Ia juga mengamati jalan sekitar Ubud yang banjir dalam hitungan menit setelah hujan pada Minggu, 2 November 2025. Melalui pengamatan di sekitar, Eriadi menegaskan bahwa kekacauan kosmos ini berkaitan dengan tingkah laku dan daya hayat manusia yang lemah. Baginya, bencana adalah cara alam mereset kekacauan dan manusia harus merenungi itu dan berbenah.
3. Kosmologi Bali dalam konteks kesenian, dua seniman lintas generasi berbicara

Pada konteks kesenian, seorang Pelukis Tradisional Bali, Wayan Karja, bercerita bahwa Ia telah mempelajari kosmologi Bali sejak kecil.
“Saya mempelajari kosmologi sejak kecil, tapi sungguh rumit,” tuturnya.

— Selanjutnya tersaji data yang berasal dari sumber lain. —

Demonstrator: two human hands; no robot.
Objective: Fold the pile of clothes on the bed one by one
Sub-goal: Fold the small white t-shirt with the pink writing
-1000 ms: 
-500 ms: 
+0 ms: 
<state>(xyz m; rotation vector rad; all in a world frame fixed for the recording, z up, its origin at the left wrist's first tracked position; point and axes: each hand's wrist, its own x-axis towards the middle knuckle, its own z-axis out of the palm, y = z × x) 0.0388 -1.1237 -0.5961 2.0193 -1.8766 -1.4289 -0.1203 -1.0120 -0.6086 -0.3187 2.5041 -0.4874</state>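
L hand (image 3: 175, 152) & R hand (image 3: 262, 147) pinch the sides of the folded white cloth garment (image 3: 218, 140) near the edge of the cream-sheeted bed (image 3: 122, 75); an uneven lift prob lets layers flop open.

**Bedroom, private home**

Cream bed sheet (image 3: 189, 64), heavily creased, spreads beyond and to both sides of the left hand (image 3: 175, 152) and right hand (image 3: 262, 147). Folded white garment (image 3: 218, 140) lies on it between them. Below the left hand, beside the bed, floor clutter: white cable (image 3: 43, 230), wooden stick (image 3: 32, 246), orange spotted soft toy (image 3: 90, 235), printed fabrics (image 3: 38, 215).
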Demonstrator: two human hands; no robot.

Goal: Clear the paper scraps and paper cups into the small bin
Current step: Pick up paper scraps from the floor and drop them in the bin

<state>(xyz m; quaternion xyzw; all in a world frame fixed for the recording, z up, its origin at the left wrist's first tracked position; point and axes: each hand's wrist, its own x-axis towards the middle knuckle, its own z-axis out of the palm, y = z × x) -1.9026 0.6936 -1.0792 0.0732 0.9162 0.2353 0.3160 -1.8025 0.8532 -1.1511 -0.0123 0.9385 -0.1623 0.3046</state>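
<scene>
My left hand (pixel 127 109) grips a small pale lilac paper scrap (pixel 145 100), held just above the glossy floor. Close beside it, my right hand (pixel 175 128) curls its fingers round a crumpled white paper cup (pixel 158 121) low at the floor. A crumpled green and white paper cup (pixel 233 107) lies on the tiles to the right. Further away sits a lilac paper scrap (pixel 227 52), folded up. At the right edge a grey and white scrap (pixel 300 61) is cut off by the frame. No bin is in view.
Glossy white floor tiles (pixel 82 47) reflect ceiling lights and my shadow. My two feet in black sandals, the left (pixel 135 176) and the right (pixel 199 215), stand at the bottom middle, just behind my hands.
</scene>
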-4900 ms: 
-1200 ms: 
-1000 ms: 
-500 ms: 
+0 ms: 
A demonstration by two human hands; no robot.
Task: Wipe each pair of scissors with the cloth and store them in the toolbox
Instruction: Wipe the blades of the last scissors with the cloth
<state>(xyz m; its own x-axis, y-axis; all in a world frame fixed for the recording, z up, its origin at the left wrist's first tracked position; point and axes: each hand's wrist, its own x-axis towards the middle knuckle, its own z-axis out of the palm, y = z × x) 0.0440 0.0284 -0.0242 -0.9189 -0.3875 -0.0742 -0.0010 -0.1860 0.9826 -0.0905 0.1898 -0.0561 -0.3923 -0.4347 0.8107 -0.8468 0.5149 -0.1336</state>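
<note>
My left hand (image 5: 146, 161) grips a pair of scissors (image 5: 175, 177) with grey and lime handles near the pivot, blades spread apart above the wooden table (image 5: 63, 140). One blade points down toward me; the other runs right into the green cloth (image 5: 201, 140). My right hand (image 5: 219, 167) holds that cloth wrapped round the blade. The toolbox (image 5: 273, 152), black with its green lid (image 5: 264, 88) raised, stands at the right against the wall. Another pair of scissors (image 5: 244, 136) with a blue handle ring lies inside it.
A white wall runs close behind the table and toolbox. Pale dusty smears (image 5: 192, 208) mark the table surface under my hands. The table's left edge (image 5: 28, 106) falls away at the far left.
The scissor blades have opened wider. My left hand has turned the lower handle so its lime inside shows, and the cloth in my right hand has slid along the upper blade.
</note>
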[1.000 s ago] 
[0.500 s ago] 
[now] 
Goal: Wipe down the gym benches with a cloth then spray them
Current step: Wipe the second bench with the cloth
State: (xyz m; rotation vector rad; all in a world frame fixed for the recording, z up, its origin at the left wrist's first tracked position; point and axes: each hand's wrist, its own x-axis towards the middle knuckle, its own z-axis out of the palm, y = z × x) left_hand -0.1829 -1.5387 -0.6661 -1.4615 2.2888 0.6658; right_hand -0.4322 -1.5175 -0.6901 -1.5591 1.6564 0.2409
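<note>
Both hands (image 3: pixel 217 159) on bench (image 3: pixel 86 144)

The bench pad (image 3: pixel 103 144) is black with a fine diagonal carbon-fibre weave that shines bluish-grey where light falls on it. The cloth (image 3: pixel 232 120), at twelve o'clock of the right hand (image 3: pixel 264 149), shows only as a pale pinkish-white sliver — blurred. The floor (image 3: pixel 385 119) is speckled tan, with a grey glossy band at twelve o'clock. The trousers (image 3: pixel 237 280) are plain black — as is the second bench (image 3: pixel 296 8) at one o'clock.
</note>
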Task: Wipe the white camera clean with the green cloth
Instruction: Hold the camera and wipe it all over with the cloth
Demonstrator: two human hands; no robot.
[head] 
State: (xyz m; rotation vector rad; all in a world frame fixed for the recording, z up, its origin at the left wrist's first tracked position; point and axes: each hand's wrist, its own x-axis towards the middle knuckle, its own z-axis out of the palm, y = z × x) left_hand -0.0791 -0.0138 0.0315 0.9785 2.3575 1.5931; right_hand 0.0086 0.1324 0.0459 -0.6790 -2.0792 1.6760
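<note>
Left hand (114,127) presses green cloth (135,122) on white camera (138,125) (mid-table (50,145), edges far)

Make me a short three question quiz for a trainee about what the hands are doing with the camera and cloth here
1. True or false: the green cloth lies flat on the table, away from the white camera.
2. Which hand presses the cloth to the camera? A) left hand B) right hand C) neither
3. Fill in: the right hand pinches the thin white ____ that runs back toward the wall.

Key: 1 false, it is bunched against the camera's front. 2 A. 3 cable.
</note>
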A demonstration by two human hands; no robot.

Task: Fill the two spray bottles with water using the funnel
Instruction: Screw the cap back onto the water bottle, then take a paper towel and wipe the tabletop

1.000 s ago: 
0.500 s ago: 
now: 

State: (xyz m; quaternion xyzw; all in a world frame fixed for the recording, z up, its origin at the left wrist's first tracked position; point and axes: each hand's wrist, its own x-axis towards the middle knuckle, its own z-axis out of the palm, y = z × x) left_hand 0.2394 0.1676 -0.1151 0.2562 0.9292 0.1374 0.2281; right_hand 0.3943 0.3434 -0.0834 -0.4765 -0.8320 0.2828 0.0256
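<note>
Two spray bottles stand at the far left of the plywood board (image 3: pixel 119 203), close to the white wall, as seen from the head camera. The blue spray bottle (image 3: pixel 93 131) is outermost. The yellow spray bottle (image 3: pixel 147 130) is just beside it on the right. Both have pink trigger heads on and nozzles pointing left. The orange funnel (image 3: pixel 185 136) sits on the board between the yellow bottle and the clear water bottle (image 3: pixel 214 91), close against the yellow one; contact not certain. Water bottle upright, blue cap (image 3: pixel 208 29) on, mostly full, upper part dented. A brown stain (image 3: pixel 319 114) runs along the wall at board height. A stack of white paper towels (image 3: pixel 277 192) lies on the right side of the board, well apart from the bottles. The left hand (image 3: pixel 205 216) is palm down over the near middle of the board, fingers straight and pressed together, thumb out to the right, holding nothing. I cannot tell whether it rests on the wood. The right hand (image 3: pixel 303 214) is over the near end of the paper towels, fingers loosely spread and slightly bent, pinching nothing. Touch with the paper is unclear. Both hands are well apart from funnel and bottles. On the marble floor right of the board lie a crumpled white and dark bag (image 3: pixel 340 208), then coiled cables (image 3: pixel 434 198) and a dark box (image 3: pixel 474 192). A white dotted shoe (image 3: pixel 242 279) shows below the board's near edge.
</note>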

Meskipun kesulitan, Karja tetap melanjutkan pembelajaran kosmologi itu dari keluarganya, sehingga menjadi inspirasi berkarya. Misalnya dengan konsep pembabakan waktu, pagi-sore, siang-malam. Selama berkarya, Karja tetap mempertahankan penggunaan warna-warna pokok ala Bali, seperti putih, kuning, merah dan hitam.
Sementara itu, Seniman Milenial sekaligus Pendiri Gurat Institute, Purwita Sukahet, menyampaikan lontar Bali menjadi sarana baginya untuk mewacanakan seni rupa. Dari hasil risetnya, kosmologi Bali dan seni visual begitu kompleks.
“Setelah saya masuk, ada 16 arah mata angin, di tengah itu ternyata ada tiga. Kalau di Bali Siwa, Sada Siwa, Paramasiwa, untuk menemukan warna di tengah kalau gak salah Siwa Tattwa yang tak berwarna alias bening seperti embun pagi hari,” papar Purwita.
Purwita melanjutkan, penarikan pemahaman kosmologi Bali dalam kesenian membuatnya melek terhadap isu lingkungan. Konsep sakral baginya tidak dapat dirusak.
“Kalau tidak boleh menebang, ya jangan. Kalau tidak boleh membangun, ya jangan. Disakralkan,” tegasnya.